◆ WHAT THIS TASK INVOLVES
Copy the listing exactly, please, and keep every picture out of it.

◆ DATA EXCERPT
◇ ◇ ◇ ◇ ◇ ◇ ◇

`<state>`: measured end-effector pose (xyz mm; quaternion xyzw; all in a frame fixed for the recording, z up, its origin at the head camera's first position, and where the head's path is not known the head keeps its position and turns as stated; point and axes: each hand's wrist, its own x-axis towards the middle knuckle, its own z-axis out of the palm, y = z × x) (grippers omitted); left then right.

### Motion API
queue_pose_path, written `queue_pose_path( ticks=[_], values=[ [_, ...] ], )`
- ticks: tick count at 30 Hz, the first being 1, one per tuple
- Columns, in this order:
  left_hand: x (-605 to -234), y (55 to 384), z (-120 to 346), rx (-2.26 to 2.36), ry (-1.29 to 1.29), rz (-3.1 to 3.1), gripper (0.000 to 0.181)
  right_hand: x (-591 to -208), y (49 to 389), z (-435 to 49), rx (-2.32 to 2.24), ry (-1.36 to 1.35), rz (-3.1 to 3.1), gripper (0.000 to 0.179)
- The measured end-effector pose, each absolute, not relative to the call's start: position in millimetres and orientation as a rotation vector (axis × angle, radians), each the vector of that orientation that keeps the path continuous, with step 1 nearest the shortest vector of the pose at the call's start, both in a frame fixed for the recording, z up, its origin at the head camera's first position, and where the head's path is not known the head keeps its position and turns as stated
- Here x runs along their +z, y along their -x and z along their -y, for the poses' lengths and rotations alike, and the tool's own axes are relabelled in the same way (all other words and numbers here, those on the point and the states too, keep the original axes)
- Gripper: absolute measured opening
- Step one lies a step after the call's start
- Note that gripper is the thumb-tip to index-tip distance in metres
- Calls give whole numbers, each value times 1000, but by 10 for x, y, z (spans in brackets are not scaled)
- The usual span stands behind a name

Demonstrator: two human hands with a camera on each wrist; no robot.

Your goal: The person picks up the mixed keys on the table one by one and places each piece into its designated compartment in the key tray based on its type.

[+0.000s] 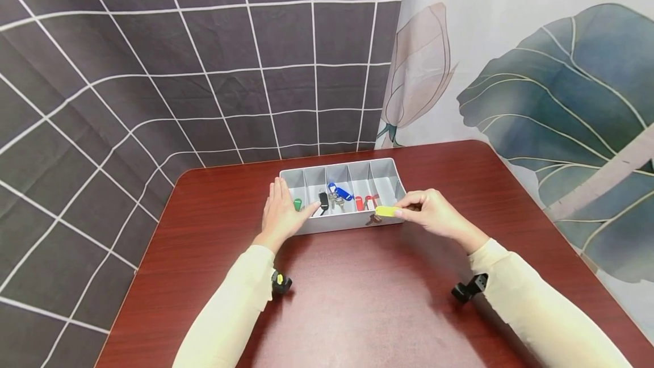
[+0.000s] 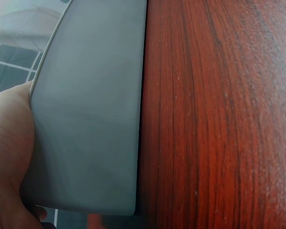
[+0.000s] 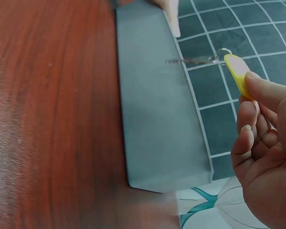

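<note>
A grey divided tray stands on the table. My left hand holds its left end, fingers along the side and thumb over the front rim. Between thumb and fingertips, my right hand pinches a yellow key tag; its key hangs from a ring in front of the tray's right half. Inside the tray, from left to right, lie a green key tag, a black key tag, blue key tags with keys, and red key tags, each colour in its own compartment.
The tray sits near the back of a reddish-brown wooden table. Behind it hangs a dark cloth with a white grid, and a curtain with a leaf print is at the right. Each sleeve has a black wrist camera.
</note>
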<state>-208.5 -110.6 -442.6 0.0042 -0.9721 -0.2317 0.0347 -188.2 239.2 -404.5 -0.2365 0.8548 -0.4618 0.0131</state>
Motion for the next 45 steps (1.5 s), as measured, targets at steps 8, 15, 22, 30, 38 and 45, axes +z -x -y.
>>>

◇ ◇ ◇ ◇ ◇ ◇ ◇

◆ RESPONSE
`<state>`: measured end-effector pose (xyz mm; quaternion xyzw; all in a frame fixed for the recording, z up, its origin at the head camera's first position, and where the head's path is not known the head keeps its position and turns as stated; point and axes: each hand's wrist, its own x-axis towards the middle knuckle, its own z-axis out of the palm, y = z × x) (grippers omitted); left then right.

### Motion API
queue_pose_path, written `queue_pose_path( ticks=[_], values=[ [_, ...] ], )`
- ticks: tick count at 30 Hz, the first being 1, one per tuple
- Columns, in this order:
  left_hand: x (-605 to -234), y (55 to 384), z (-120 to 346), rx (-2.26 to 2.36), ry (-1.29 to 1.29), rz (-3.1 to 3.1), gripper (0.000 to 0.181)
  right_hand: x (-591 to -208), y (49 to 389), z (-435 to 49), rx (-2.32 to 2.24), ry (-1.36 to 1.35), rz (-3.1 to 3.1), gripper (0.000 to 0.179)
- The measured end-effector pose, each absolute, not relative to the call's start: position in millimetres and orientation as a rotation vector (axis × angle, radians), each the vector of that orientation that keeps the path continuous, with step 1 nearest the shortest vector of the pose at the call's start, both in a frame fixed for the recording, z up, its origin at the head camera's first position, and where the head's path is not known the head keeps its position and turns as stated
- Here x runs along their +z, y along their -x and z along their -y, for the poses' lengths and rotations alike, and the tool's own axes are relabelled in the same way (all other words and numbers here, those on the point and the states too, keep the original axes)
- Gripper: absolute measured opening
- Step one lies a step after the call's start
- Note that gripper is the thumb-tip to index-tip distance in metres
- Calls give whole numbers, each value times 1000, but by 10 for x, y, z (spans in brackets are not scaled)
- The usual span stands behind a name

Demonstrator: two human hands with a camera on each wrist; no robot.

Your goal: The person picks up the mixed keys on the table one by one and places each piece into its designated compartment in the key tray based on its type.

[+0.000s] 
[+0.000s] 
[+0.000s] 

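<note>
A grey divided tray stands on the table. My left hand holds its left end, fingers along the side and thumb over the front rim. Between thumb and fingertips, my right hand pinches a yellow key tag; its key hangs from a ring in front of the tray's right half. Inside the tray, from left to right, lie a green key tag, a black key tag, blue key tags with keys, and red key tags, each colour in its own compartment.
The tray sits near the back of a reddish-brown wooden table. Behind it hangs a dark cloth with a white grid, and a curtain with a leaf print is at the right. Each sleeve has a black wrist camera.
</note>
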<state>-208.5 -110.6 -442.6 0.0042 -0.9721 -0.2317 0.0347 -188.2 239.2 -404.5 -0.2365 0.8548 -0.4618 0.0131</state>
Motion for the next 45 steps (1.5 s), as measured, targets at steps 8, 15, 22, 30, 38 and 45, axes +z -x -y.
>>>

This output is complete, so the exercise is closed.